Among the entries below, count the lines holding the string "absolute". Respond with the number alone.

[[ RECORDED DATA open ]]

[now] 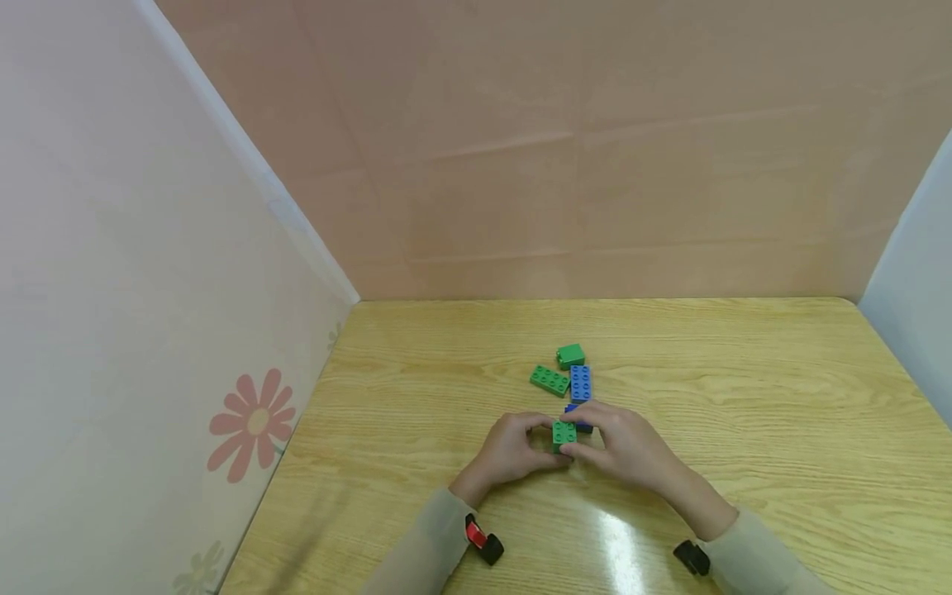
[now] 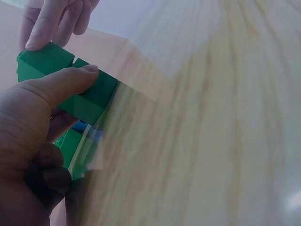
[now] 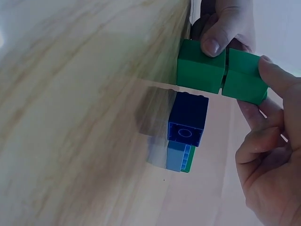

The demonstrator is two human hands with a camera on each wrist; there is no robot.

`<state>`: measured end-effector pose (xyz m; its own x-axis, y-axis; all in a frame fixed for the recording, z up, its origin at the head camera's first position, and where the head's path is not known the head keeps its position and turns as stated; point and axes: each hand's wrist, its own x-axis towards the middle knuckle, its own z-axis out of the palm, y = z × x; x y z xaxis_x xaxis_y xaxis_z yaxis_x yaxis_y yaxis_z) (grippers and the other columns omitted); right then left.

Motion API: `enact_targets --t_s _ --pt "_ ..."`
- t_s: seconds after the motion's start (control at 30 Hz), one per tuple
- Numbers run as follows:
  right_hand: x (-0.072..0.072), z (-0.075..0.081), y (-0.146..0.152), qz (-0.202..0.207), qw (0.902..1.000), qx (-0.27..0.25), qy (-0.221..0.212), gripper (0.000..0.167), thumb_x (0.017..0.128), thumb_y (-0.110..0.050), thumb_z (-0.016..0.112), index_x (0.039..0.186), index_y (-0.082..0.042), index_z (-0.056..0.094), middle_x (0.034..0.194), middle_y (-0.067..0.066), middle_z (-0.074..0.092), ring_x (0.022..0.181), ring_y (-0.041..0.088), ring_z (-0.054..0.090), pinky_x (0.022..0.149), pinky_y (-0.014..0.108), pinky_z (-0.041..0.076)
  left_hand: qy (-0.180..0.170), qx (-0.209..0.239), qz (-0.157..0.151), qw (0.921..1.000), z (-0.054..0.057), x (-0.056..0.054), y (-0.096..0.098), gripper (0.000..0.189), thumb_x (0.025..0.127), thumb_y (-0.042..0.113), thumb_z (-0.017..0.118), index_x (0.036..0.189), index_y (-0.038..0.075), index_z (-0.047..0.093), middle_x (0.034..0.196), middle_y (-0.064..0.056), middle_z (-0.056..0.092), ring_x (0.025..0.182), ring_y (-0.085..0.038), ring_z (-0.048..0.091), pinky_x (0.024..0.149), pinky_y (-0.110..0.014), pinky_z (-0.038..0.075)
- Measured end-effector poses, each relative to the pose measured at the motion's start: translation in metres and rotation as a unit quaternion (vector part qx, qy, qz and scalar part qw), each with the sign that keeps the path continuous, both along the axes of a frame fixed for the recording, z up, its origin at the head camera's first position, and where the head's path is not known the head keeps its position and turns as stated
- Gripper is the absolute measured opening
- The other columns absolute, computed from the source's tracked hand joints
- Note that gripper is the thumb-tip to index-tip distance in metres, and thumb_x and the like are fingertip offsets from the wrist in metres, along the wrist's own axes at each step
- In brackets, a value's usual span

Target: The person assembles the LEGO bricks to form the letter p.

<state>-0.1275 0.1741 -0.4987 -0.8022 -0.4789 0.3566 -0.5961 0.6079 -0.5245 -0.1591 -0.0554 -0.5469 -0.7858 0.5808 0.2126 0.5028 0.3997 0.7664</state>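
My left hand (image 1: 511, 450) grips a green building brick (image 3: 200, 63) low over the table, with the thumb across its side. On top of it sits a second green brick (image 3: 243, 75), studs up, pinched between the thumb and fingers of my right hand (image 1: 628, 446). A narrow gap shows between the two green bricks in both wrist views, so I cannot tell whether they are fully pressed together. Just behind the hands is a dark blue brick (image 3: 188, 115), partly covered by the right hand's fingers in the head view.
Beyond the dark blue brick lie a long blue brick (image 1: 581, 383), a long green brick (image 1: 550, 380) and a green brick on its side (image 1: 571, 355). The wooden table (image 1: 431, 355) meets a pinkish back wall, with a flower-patterned panel at left.
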Motion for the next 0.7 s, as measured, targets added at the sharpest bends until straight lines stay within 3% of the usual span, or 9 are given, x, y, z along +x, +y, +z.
enact_targets --t_s 0.27,0.7 --pt "-0.0013 -0.0019 -0.0001 0.008 0.9999 -0.010 0.007 0.037 0.087 -0.031 0.086 0.116 -0.011 0.076 0.112 0.000 0.074 0.097 0.020 0.073 0.080 0.040 0.060 -0.005 -0.001 0.002 1.0000 -0.0014 -0.0009 0.0005 0.033 0.084 0.032 0.090 0.112 0.020 0.078 0.115 0.014 0.073 0.111 0.002 0.063 0.095 -0.023 0.050" --pt "-0.0001 0.0055 -0.0028 0.006 0.9999 0.009 -0.009 0.036 0.089 -0.033 0.084 0.116 -0.011 0.077 0.113 0.003 0.074 0.097 0.024 0.073 0.080 0.043 0.060 -0.027 -0.007 0.012 0.9995 0.0010 0.0009 0.0001 0.037 0.083 0.033 0.091 0.115 0.020 0.078 0.116 0.015 0.073 0.111 0.001 0.063 0.094 -0.024 0.050"
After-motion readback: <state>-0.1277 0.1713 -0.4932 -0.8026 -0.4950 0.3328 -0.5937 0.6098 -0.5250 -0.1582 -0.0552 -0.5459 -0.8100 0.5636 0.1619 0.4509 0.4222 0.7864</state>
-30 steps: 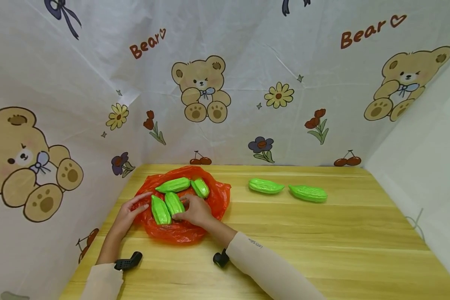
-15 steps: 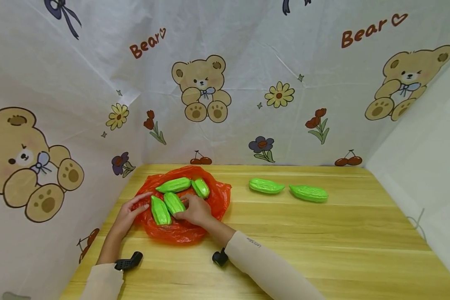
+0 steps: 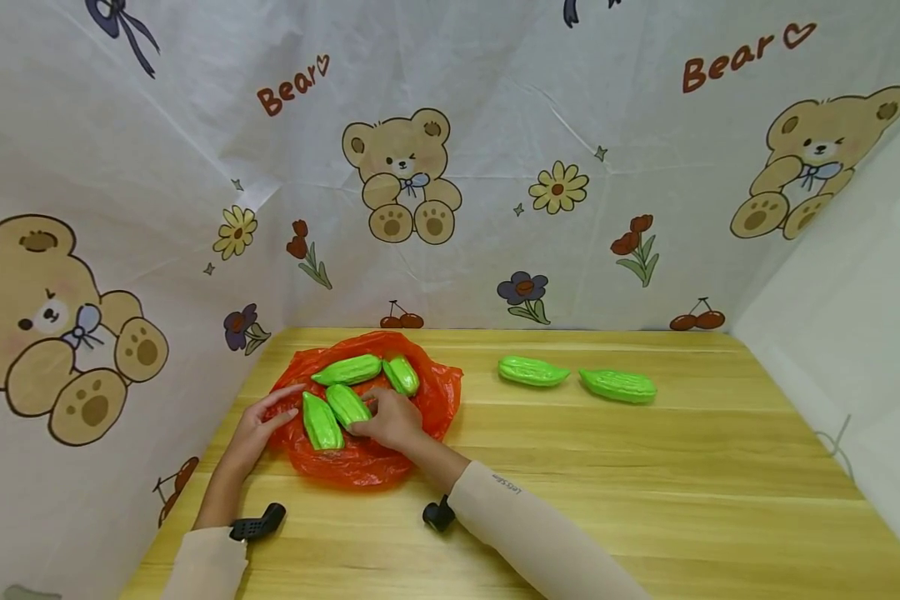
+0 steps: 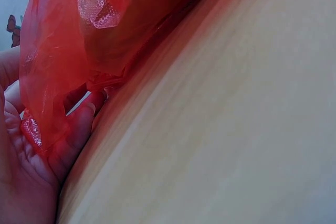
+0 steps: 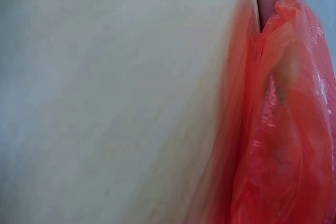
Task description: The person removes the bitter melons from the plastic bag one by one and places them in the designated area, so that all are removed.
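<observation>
Several bright green, ridged bitter melons lie in a spread red plastic bag at the table's left in the head view. My right hand reaches over the bag and holds the lower end of the middle bitter melon between thumb and fingers. Beside it lies another bitter melon. Two more, a long bitter melon and a shorter-looking bitter melon, lie behind. At the bag's left rim, my left hand rests with fingers spread; the left wrist view shows red film draped across its palm.
Two bitter melons, a left one and a right one, lie outside the bag on the wooden table. A bear-print cloth hangs at the back and left. White sheeting borders the right side.
The middle bitter melon under my right hand has turned slightly, its upper end shifting left. My left hand and the other bitter melons hold their places.
</observation>
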A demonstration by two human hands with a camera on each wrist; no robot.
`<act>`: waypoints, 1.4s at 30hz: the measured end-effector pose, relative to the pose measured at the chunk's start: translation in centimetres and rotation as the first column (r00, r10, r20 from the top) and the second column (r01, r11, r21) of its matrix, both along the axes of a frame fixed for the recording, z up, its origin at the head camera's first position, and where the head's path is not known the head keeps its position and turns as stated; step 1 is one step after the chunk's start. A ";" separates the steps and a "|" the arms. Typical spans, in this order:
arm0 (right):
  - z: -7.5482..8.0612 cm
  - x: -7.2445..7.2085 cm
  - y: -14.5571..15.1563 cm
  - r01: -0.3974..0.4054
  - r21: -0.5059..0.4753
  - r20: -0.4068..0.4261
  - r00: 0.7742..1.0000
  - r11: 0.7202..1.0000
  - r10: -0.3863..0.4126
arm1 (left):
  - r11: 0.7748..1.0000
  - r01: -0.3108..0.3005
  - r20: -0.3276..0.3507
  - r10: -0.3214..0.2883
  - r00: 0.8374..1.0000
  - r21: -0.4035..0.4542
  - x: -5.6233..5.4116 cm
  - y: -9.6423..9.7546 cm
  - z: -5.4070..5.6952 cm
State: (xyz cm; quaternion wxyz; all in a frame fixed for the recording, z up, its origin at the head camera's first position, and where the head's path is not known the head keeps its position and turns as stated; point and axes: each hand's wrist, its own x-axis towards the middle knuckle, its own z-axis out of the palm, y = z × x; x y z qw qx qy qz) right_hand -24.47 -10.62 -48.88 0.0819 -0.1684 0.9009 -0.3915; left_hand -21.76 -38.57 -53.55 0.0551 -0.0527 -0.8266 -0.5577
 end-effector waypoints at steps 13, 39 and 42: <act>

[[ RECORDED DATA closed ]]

* **ANSWER TO THIS EXERCISE**
2